What this task involves: Below are some records. How many of their lines contain the string "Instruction"? Answer with the number alone.

(Collected data entries)
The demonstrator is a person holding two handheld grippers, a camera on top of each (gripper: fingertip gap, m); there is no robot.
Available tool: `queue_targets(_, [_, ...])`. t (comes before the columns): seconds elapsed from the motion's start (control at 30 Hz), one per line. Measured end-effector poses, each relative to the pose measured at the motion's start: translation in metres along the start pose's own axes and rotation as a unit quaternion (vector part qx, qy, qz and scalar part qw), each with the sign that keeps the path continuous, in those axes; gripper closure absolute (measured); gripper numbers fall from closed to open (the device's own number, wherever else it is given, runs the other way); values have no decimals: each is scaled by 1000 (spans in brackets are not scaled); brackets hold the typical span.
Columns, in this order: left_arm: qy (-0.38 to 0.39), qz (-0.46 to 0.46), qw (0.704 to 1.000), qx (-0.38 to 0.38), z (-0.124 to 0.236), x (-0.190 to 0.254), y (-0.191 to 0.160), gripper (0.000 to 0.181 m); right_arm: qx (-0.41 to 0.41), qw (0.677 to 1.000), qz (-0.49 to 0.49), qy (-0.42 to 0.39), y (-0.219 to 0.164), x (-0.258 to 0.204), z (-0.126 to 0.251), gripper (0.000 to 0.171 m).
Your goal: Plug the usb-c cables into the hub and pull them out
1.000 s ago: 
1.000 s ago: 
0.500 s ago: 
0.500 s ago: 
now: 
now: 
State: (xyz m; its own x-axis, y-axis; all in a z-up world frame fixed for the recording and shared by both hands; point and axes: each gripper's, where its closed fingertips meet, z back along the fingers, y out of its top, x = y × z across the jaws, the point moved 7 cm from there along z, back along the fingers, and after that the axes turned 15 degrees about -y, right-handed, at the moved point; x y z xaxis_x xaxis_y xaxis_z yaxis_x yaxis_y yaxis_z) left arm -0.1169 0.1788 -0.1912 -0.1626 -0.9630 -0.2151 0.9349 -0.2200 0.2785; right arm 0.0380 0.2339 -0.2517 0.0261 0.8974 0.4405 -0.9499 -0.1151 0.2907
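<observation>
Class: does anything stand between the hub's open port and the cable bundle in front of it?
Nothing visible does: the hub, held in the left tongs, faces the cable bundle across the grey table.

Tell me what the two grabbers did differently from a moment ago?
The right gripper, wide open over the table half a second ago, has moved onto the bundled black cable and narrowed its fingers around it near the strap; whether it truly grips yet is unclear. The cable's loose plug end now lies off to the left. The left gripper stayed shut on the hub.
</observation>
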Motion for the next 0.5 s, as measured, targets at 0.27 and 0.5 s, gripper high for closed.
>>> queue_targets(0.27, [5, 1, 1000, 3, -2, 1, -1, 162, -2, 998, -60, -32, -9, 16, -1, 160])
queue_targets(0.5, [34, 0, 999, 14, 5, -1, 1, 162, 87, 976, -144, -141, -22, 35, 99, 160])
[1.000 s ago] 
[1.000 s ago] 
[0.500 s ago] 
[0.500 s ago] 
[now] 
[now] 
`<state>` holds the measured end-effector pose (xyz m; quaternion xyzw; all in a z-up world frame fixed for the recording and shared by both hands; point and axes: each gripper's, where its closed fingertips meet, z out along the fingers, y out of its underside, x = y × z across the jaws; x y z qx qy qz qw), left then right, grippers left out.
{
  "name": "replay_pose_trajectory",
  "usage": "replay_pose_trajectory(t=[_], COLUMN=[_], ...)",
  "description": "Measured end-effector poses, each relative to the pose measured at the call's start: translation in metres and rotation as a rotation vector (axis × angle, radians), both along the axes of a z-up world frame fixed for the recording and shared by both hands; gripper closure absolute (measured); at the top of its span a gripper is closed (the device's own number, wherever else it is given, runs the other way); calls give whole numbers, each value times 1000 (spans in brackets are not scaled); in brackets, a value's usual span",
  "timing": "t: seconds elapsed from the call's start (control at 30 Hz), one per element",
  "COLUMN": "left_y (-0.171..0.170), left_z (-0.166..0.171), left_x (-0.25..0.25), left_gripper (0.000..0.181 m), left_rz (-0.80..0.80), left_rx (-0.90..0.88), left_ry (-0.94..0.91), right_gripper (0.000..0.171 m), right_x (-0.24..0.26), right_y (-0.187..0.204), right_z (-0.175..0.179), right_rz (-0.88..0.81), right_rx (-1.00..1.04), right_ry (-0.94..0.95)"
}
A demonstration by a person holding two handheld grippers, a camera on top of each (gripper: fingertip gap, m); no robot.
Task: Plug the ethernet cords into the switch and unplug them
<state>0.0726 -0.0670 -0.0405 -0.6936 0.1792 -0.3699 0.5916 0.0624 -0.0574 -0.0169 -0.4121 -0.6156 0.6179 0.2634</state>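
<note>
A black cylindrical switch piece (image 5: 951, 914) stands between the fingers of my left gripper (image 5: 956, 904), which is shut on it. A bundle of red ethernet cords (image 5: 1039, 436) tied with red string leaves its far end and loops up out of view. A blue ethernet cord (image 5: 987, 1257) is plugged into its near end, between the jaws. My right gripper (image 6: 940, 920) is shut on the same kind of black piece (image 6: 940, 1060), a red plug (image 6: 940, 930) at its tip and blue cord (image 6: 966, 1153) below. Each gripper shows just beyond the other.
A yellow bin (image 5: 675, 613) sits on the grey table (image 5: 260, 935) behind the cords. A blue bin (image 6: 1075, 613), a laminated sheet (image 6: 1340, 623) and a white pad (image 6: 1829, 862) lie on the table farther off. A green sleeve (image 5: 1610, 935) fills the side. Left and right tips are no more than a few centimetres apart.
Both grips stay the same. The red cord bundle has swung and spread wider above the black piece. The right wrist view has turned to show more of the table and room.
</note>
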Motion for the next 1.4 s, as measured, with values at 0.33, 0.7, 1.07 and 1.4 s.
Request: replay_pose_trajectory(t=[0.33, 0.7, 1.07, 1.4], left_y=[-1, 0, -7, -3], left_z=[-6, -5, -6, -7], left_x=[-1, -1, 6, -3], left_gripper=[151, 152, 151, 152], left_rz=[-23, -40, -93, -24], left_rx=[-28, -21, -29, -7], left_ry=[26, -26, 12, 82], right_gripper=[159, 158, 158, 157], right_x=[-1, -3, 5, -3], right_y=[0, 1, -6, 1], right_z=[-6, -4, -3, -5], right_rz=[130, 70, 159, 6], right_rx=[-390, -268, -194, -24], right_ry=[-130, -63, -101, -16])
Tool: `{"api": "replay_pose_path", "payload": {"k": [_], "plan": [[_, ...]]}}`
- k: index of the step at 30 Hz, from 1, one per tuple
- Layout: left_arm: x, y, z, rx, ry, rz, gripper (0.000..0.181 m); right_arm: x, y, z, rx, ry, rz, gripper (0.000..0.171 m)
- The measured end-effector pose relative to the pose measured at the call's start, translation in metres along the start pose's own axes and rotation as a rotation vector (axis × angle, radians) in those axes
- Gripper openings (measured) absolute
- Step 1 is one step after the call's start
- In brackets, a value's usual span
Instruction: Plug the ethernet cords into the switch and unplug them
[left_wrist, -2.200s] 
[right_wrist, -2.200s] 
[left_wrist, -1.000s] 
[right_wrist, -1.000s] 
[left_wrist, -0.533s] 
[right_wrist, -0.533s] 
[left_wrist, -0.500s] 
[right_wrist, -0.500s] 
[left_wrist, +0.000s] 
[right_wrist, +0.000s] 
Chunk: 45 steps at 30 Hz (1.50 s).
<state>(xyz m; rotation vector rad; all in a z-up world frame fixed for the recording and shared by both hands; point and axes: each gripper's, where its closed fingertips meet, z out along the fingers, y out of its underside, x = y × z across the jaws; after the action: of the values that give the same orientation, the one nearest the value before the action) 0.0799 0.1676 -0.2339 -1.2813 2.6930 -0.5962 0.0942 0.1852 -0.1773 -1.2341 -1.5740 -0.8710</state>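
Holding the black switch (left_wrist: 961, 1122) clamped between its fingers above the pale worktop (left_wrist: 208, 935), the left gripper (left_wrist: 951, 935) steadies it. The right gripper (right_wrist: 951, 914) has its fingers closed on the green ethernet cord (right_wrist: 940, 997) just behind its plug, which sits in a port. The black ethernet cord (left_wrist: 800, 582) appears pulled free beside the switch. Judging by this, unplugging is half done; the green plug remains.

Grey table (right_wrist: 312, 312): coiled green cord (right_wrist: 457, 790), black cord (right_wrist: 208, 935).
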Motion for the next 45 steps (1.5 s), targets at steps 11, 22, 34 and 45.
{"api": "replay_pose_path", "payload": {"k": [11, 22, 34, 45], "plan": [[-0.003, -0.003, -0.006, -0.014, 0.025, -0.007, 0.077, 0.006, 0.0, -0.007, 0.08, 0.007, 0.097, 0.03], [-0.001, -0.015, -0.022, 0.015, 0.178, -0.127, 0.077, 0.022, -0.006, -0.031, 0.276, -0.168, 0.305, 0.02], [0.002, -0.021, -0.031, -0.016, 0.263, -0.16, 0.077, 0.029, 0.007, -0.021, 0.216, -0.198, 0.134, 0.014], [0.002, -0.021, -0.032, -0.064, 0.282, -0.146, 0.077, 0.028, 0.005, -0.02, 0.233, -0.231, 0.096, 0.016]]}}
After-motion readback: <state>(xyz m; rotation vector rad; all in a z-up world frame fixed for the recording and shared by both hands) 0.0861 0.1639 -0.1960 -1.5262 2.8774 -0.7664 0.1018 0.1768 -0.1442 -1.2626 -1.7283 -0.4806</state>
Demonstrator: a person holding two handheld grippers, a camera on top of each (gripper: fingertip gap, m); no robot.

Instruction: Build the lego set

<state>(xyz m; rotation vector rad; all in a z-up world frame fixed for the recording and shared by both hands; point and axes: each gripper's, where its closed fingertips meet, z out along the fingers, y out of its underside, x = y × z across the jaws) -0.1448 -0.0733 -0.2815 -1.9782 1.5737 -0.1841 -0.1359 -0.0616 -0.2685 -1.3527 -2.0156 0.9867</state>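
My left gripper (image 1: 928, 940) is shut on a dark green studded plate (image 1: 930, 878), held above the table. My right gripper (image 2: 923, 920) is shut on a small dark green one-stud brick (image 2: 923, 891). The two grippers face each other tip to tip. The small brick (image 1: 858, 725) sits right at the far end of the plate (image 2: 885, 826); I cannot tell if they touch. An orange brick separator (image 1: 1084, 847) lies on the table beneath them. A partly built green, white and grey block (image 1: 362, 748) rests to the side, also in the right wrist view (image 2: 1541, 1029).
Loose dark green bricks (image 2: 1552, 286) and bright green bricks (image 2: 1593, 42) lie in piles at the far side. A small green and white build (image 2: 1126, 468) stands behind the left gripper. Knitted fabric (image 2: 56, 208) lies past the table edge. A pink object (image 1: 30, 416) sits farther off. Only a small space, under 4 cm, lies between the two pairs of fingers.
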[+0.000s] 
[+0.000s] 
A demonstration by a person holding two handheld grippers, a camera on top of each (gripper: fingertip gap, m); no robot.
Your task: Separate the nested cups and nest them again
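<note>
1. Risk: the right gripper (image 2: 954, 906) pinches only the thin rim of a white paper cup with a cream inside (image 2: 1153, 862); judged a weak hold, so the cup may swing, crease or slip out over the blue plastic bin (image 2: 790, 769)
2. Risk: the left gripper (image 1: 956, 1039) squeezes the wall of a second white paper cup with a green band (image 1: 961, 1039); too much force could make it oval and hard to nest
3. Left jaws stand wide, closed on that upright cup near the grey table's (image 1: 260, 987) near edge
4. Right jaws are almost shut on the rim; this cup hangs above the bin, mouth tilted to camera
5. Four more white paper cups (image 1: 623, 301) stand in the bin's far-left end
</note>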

Solution for this exercise: 2